Please copy, exactly as they appear below, the lines from the one containing "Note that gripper" through the one containing "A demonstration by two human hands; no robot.".

══ Recorded data ══

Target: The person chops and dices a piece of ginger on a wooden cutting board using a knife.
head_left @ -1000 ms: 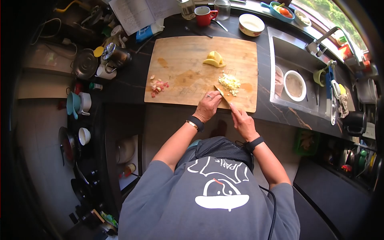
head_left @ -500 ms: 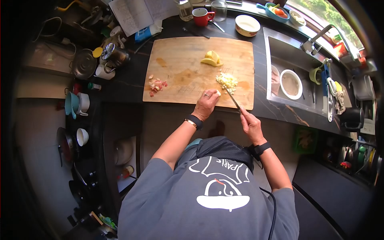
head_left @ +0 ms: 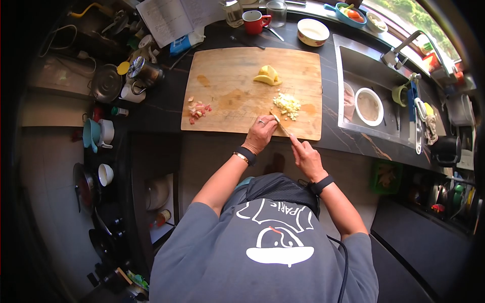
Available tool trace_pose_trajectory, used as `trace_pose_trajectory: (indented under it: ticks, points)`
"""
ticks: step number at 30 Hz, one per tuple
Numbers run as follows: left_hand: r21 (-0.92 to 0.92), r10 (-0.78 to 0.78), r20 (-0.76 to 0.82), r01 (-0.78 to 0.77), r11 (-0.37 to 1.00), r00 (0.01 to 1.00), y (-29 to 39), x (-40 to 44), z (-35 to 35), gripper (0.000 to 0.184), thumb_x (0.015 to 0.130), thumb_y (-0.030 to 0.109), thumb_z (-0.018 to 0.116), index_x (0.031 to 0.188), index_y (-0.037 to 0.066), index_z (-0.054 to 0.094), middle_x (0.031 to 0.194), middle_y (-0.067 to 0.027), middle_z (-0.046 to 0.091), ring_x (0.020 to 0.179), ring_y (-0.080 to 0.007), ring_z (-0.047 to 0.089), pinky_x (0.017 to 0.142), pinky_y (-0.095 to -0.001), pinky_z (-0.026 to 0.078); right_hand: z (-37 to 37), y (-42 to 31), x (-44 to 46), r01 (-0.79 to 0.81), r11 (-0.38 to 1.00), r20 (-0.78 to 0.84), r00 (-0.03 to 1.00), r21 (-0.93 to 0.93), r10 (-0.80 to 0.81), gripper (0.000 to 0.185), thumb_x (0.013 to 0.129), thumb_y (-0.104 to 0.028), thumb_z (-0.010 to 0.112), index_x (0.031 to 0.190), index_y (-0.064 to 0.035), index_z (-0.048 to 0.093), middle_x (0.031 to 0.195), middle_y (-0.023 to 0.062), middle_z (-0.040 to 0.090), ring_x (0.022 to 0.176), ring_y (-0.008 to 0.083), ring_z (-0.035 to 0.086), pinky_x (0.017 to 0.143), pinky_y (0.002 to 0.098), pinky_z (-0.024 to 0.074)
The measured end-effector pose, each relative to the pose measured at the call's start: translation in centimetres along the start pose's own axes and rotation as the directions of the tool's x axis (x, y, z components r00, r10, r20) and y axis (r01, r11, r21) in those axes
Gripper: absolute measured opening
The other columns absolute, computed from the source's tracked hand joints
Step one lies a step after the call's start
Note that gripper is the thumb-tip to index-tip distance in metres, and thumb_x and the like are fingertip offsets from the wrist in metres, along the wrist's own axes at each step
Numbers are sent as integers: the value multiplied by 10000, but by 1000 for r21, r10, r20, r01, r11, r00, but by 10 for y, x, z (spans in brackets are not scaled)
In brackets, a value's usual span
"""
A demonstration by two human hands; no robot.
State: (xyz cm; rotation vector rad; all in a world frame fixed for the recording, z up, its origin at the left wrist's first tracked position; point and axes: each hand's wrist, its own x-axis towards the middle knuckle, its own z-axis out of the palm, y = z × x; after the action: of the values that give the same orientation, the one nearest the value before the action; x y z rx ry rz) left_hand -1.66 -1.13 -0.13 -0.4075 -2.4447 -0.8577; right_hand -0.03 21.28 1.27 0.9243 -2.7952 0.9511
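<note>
My left hand (head_left: 261, 133) is closed on a small pale piece at the near edge of the wooden cutting board (head_left: 237, 60). A knife (head_left: 283, 130) is in my right hand (head_left: 307, 158), its blade against that piece, beside my left fingertips. Just beyond the blade lies a pile of finely chopped pale yellow bits (head_left: 287, 105). Farther back on the board are yellow wedges (head_left: 268, 76). Small pink pieces (head_left: 198, 111) form a heap at the board's left side.
Right of the board is a sink (head_left: 353, 60) with a white bowl (head_left: 369, 106) inside. Behind the board stand a red mug (head_left: 254, 22), a patterned bowl (head_left: 312, 32) and an open notebook (head_left: 165, 19). Pots and a metal jug (head_left: 144, 70) crowd the left side.
Half a second ago the knife pointed into the chopped pile, apart from my left hand. Now my right hand has moved left and the blade is back at the piece under my left fingers.
</note>
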Motion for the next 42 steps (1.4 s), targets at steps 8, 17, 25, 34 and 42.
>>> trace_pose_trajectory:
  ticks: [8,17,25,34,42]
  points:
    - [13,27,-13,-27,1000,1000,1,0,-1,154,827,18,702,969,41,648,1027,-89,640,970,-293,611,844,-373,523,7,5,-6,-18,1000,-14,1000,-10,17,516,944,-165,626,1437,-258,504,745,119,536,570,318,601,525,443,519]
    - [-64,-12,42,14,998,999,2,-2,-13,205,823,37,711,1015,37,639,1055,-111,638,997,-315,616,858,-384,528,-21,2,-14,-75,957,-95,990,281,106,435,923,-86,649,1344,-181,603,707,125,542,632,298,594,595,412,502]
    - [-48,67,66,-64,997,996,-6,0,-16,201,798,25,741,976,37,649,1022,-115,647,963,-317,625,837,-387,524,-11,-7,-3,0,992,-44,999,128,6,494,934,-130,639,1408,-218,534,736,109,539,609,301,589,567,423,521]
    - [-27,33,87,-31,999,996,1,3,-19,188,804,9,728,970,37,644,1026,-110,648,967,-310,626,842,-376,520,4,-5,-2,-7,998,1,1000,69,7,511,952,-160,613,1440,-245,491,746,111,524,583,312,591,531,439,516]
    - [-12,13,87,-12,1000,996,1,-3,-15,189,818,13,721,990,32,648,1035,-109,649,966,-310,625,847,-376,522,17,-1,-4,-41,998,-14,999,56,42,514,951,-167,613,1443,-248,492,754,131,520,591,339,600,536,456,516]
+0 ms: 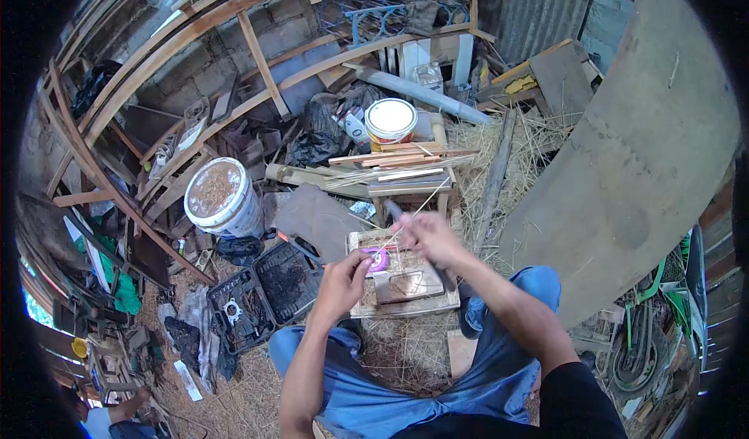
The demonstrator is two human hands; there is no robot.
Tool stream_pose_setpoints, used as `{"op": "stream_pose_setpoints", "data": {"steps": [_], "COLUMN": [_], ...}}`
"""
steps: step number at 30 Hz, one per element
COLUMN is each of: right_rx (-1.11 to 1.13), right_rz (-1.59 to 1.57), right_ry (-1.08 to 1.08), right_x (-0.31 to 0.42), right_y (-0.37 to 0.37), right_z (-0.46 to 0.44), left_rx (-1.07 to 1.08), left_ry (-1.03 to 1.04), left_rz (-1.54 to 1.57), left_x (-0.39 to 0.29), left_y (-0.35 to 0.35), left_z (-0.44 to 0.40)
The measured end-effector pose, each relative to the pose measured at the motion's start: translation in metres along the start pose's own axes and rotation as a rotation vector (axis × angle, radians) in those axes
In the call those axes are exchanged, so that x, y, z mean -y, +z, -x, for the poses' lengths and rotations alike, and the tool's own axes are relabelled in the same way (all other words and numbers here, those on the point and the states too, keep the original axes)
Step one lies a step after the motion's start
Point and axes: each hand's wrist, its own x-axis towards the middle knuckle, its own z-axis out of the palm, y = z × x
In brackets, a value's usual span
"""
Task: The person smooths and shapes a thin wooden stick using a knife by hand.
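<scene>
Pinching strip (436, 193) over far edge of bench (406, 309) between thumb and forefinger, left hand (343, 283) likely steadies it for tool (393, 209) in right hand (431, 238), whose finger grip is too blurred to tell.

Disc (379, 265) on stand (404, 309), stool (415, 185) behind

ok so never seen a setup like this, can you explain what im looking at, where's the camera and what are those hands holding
There is no machine here, only bare hands. The single picture comes from a camera worn on the head, looking forward and down. The left hand pinches a thin pale strip; the right hand grips a blurred object, too unclear to name. Below them stands a low wooden bench, with a round purple thing on it. Beyond that, wooden sticks lie on a small stool.
</scene>
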Motion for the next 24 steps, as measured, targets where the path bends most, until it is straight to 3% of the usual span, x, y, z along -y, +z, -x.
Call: {"op": "stream_pose_setpoints", "data": {"steps": [3,5,7,9,12,16,18,19,20,21,23,24], "right_rx": [-0.217,-0.155,-0.302,-0.547,-0.545,-0.504,-0.446,-0.305,-0.275,-0.13,-0.145,-0.15], "right_rz": [-0.095,-0.119,-0.071,-0.108,-0.316,0.083,0.244,0.294,0.679,0.859,1.072,1.067], "right_ry": [0.046,0.022,0.038,-0.024,-0.235,-0.062,-0.223,-0.23,-0.284,-0.051,-0.284,-0.286], "right_x": [0.014,0.015,0.017,0.025,0.032,0.052,0.031,0.026,0.021,0.043,0.007,0.003], "right_y": [-0.035,-0.046,-0.049,-0.079,-0.123,-0.065,-0.028,-0.016,-0.009,0.003,-0.001,-0.002], "right_z": [-0.006,-0.005,-0.006,-0.008,-0.006,0.019,0.016,0.008,0.015,0.025,0.014,0.01], "left_rx": [0.016,0.052,0.046,0.052,-0.114,-0.16,-0.171,-0.178,-0.173,-0.175,-0.169,-0.163], "left_ry": [0.0,0.0,0.003,0.007,-0.048,-0.043,-0.007,0.034,0.039,0.028,0.018,0.065], "left_rz": [-0.021,-0.048,-0.039,-0.032,0.005,-0.177,-0.159,-0.144,-0.149,-0.139,-0.137,-0.254], "left_x": [0.002,-0.001,-0.003,0.005,0.026,0.028,0.021,0.018,0.017,0.017,0.022,0.024], "left_y": [-0.003,-0.006,-0.009,-0.013,-0.027,-0.019,-0.016,-0.015,-0.012,-0.011,-0.011,-0.013], "left_z": [0.003,0.003,0.004,0.008,0.009,0.003,0.0,-0.003,-0.005,-0.006,-0.007,-0.008]}}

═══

Result
Note that gripper is the thumb-tip to index-tip distance in metres, and thumb_x and the like are fingertip offsets from the wrist in metres, along the wrist's own axes at each step
Numbers are sent as integers: the value multiplied by 10000, but by 1000 for r21, r10, r20, r01, r11, r00, but by 10 for y, x, z (spans in brackets are not scaled)
In brackets, a value's usual span
"""
A demonstration by two human hands; no robot.

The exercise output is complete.